Texas Penal Code 33.021 / Online Solicitation of a Minor

The Internet is one of the most significant sources of communication and connection between many people across the world. However, the ease of connection with other people can lead to major issues, including criminal activity. In some cases, these crimes may even involve minors.

For example, you may have been charged with online solicitation of a minor under Texas Penal Code 33.021. A sex crime charge could lead to felony charges, which can impact your life moving forward. Understanding these allegations and what you can do to defend your future against them can help you prepare for your day in court.

Elements Required to Prove Cases of Online Solicitation of a Minor

When accused of online solicitation of a minor, you may face specific accusations regarding your behavior. In Texas, there are certain elements to this sex crime charge that must be proven before you face a sentencing. Because of this, Texas prosecutors must prove the following elements under Texas Penal Code 33.021 to pursue charges:

  • You are 17 years old or older
  • You acted with intent to arouse or gratify the sexual desire of another person
  • You did so through online communication
  • You intentionally communicated with a minor in a sexually explicit manner

If the prosecution is unable to prove these elements, they may not have a child sex crime against you. However, with enough evidence, they may be prepared to press charges against you and pursue felony charges. That can lead to devastating impacts on your life moving forward, including second or third-degree felony charges under Texas Penal Code 12.33.

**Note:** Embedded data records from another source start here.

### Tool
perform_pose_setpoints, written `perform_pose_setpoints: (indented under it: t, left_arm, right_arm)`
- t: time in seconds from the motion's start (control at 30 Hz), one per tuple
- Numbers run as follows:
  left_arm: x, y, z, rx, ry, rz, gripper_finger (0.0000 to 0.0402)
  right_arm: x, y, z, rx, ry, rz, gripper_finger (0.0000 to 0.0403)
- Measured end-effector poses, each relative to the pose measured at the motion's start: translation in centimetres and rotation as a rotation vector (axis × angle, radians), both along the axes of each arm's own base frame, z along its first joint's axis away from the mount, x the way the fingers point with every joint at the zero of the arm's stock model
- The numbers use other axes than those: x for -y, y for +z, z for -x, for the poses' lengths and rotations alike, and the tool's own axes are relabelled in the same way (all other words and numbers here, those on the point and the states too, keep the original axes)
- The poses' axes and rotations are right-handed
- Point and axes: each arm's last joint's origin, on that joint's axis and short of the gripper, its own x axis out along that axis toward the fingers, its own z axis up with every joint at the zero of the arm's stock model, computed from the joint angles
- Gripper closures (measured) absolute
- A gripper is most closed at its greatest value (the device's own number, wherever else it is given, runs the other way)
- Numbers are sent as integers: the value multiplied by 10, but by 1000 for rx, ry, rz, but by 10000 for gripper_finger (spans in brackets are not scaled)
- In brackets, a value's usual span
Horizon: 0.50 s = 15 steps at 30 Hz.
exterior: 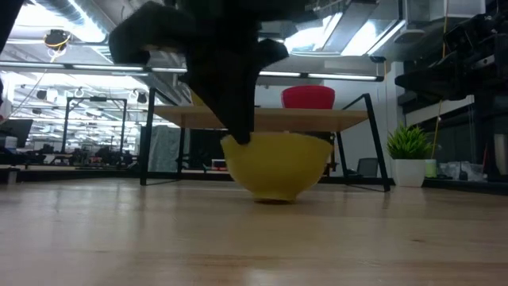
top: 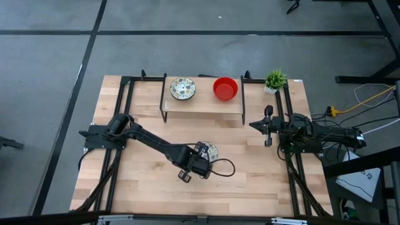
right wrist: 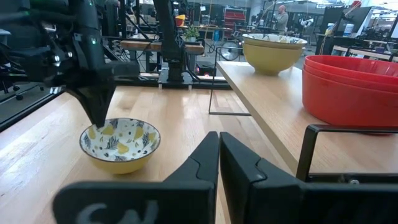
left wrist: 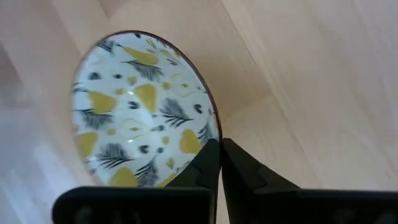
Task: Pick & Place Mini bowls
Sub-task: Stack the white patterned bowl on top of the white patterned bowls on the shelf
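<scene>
- One patterned bowl (top: 209,150) sits on the wooden table (top: 144,187), its rim pinched by the left gripper (top: 201,154).
- Shelf (top: 203,104): a patterned stack (top: 182,89), a red stack (top: 225,88).
- Right gripper (top: 268,127) closed, empty, beside the shelf.
- One potted plant (top: 275,80); open workshop behind.

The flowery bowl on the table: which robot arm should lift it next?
Left. Its gripper is right at the patterned bowl's rim, while the right gripper waits far off beside the shelf, fingers shut.

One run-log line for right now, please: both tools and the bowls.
left tool: shut on rim of patterned bowl, mid-table | right tool: shut, idle by shelf | shelf: patterned bowls, red bowls
</scene>
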Motion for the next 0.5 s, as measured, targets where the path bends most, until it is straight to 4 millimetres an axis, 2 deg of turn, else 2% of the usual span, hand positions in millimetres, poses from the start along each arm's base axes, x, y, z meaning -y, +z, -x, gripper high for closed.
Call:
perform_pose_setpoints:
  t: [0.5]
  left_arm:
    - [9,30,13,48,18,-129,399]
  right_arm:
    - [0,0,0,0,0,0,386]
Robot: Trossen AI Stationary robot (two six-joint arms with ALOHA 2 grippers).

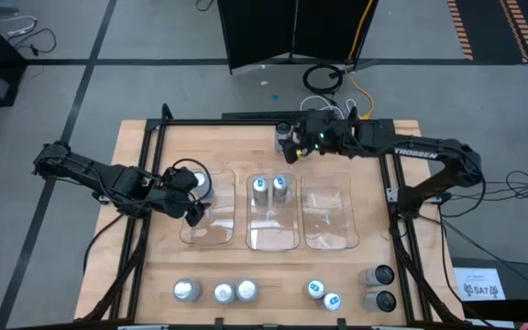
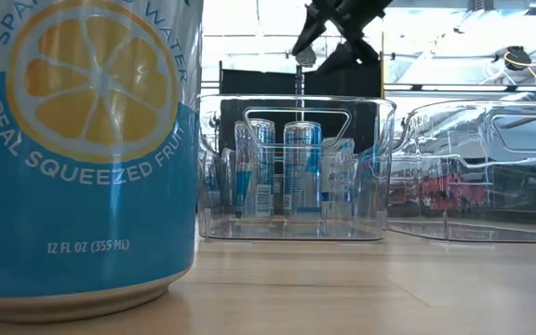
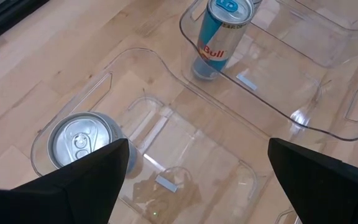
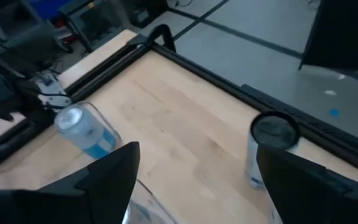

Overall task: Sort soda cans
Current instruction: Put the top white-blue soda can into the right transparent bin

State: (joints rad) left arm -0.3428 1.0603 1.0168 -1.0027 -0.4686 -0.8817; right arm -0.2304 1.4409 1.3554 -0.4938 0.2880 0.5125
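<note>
Three clear bins lie side by side mid-table. The left bin (image 1: pixel 211 225) holds one silver-topped can (image 3: pixel 79 142). The middle bin (image 1: pixel 273 234) holds two blue-topped cans (image 1: pixel 260 186) (image 1: pixel 280 187), both upright. My left gripper (image 1: pixel 193 209) (image 3: pixel 197 186) hovers open over the left bin, just beside the silver can. My right gripper (image 1: pixel 293 151) (image 4: pixel 197 180) is open at the table's far side, next to a dark can (image 1: pixel 284 135) (image 4: pixel 271 149) that stands upright on the wood. More cans stand along the near edge.
The right bin (image 1: pixel 328 229) shows no can. Along the near edge stand three silver-topped cans (image 1: pixel 225 292), two blue-topped cans (image 1: pixel 324 295) and two dark cans (image 1: pixel 379 287). One near can (image 2: pixel 82 149) fills the low view's left. A black frame (image 1: pixel 273 119) borders the table.
</note>
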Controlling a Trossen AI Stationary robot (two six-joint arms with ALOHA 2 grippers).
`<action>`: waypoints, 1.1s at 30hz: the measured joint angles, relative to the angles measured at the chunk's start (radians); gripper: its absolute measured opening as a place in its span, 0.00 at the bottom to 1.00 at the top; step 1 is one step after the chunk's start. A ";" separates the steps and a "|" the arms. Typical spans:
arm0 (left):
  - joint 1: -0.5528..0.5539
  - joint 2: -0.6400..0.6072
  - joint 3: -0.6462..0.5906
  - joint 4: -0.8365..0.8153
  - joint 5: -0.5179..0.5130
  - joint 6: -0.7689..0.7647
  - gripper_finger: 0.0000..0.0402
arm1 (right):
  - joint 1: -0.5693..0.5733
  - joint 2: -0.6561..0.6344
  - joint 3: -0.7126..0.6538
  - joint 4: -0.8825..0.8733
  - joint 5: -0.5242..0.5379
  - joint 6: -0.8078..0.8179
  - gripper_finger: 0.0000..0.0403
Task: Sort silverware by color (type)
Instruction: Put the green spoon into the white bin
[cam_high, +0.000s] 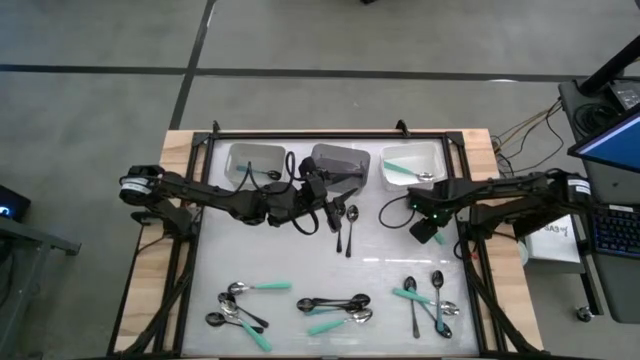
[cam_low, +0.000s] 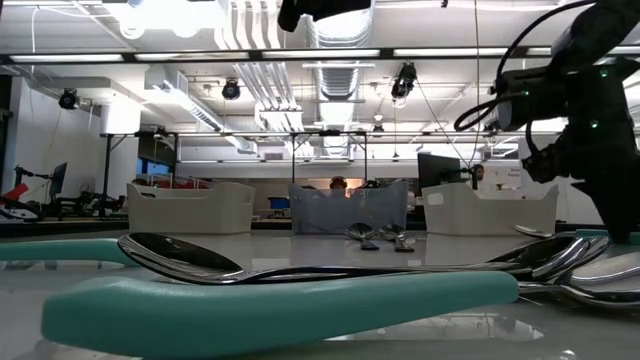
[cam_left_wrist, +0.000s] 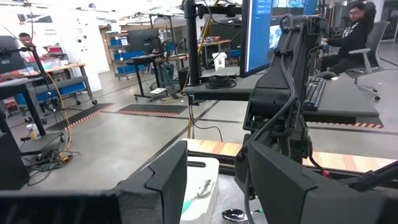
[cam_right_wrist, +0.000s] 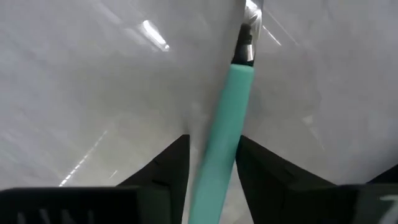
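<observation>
Right pincer (cam_right_wrist: 211, 163) pinches a teal-handled spoon (cam_right_wrist: 229, 118), the handle running up between its two dark fingers (cam_right_wrist: 166, 163) to the metal neck above a pale glossy surface. Seen from above, this pincer (cam_high: 424, 232) hangs over the right side of the white tabletop (cam_high: 270, 255), just in front of the right bin (cam_high: 411, 166), where another teal-handled spoon (cam_high: 408, 172) already lies. The left pincer (cam_high: 322, 207) reaches across toward the middle, just in front of the grey center bin (cam_high: 338, 163); its fingers (cam_left_wrist: 163, 186) stand spread, with nothing between them. Two black spoons (cam_high: 344, 227) lie on the tabletop just right of it, and one black spoon (cam_high: 263, 174) sits in the left bin (cam_high: 255, 162). Along the near edge lie three loose clusters of spoons: a mixed pile at left (cam_high: 241, 305), black and teal ones in the middle (cam_high: 336, 308), and a third group at right (cam_high: 428, 298). From table height, a teal handle (cam_low: 280, 305) and a shiny bowl (cam_low: 180, 255) fill the foreground, with the three bins (cam_low: 348, 208) lined up behind. In the room beyond, a seated person (cam_left_wrist: 349, 31) is at a desk beside a monitor (cam_left_wrist: 261, 31).
</observation>
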 joint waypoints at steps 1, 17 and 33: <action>0.000 0.000 0.000 -0.002 0.000 0.000 0.38 | 0.000 0.009 0.000 0.000 0.008 0.000 0.27; 0.000 0.000 0.000 -0.028 0.001 -0.016 0.38 | 0.008 -0.095 0.122 -0.016 0.013 -0.037 0.11; 0.000 0.000 0.000 -0.034 0.000 -0.018 0.38 | -0.074 0.020 0.574 -0.224 0.426 -0.478 0.11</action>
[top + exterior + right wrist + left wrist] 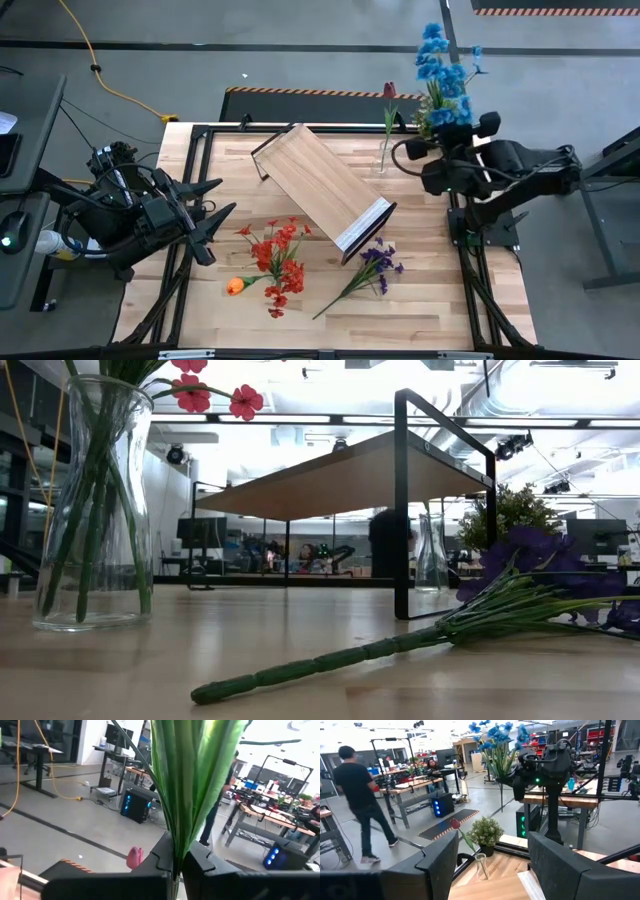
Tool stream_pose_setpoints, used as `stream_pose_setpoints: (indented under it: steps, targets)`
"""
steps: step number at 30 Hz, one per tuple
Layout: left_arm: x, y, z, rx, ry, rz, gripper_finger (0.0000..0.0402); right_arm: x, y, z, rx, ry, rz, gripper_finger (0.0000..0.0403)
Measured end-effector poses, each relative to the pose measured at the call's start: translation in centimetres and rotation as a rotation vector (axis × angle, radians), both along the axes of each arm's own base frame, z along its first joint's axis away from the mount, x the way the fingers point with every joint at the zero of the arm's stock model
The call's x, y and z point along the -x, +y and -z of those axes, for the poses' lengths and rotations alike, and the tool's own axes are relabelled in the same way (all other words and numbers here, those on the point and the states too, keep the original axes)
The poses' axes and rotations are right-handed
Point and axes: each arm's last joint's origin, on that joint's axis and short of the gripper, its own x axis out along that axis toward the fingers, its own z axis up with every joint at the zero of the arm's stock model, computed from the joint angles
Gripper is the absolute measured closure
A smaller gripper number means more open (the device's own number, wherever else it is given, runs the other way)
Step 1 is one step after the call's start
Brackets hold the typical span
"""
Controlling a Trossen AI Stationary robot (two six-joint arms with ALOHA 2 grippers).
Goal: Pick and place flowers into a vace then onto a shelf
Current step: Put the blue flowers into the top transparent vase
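Observation:
My right gripper (405,152) (176,862) is at the table's far right and is shut on a blue flower (445,65) whose blooms rise above it. Just to its left, a narrow glass vase (383,160) holds a dark maroon bloom (388,90). The shelf (325,185) stands aslant mid-table on its dark frame. Red flowers (275,255) stand with their stalks in a wider glass vase (95,500). An orange flower (235,285) and a purple flower (375,265) lie flat on the table. My left gripper (218,222) (492,850) is open at the table's left side and holds nothing. My right gripper pinches the blue flower's green stalk and leaves (180,835) between its two fingers. The leaves and stalk rise out of the shut fingers and the blooms (495,737) are on top. The flower is lifted clear of the table.
A bushy potted plant (485,831) sits at the far right edge behind the narrow vase. The purple flower's stalk (320,665) points toward the near edge. Bare planks show on the table's near left. A person (357,795) walks in the room beyond.

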Motion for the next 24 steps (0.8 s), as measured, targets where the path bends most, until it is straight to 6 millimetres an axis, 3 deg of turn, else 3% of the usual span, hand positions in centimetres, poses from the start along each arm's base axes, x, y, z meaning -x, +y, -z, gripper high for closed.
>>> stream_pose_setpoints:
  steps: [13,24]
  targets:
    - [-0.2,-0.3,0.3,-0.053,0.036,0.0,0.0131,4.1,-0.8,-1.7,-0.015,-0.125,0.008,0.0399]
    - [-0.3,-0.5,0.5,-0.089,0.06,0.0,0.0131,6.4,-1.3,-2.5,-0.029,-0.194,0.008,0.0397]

Defense Strategies for Charges of Online Solicitation

Often, accusations of online solicitation of a minor come after a lengthy sting operation to ensure the police have a strong case against the person being accused. However, you always have a right to defend yourself in court, pursuing a reduction or dismissal of your case. Below are a few potential strategies you may take against your charges.

Mistake of Fact

In some cases, one of your top defenses may be that there was a simple mistake of the facts in your case. For example, if you share a computer with another person, they may have been the ones attempting to solicit a minor online. In these cases, you may need to show that you could not have been the one taking these actions.

Defenses of Age and Consent

Sometimes, you may also have been near the same age as the minor in question. If you are less than 3 years older than the minor, and the minor also consented to this conduct, you may have grounds for the Romeo and Juliet defense under Section 42.017 of the Texas Code of Criminal Procedure. Proving your age may be a key facet of your defense strategy.

You Are Married to the Minor

In some cases, you may pursue a defense on the grounds that you are married to that minor. When a minor is married, the grounds for legal action may change with regard to their marriage. In these cases, you may simply need to approve that you are in a legal relationship.

Penalties for Online Solicitation Can Be Severe

Penalties for accusations of online solicitation of a minor can have harsh penalties. In fact, under the law, this accusation may lead to second or third-degree felony charges. Felonies of that degree can lead to years in prison, high fines, and a criminal record that can impact your future for decades. Do not hesitate to seek help to pursue a reduction or dismissal of your charges, when your future is on the line.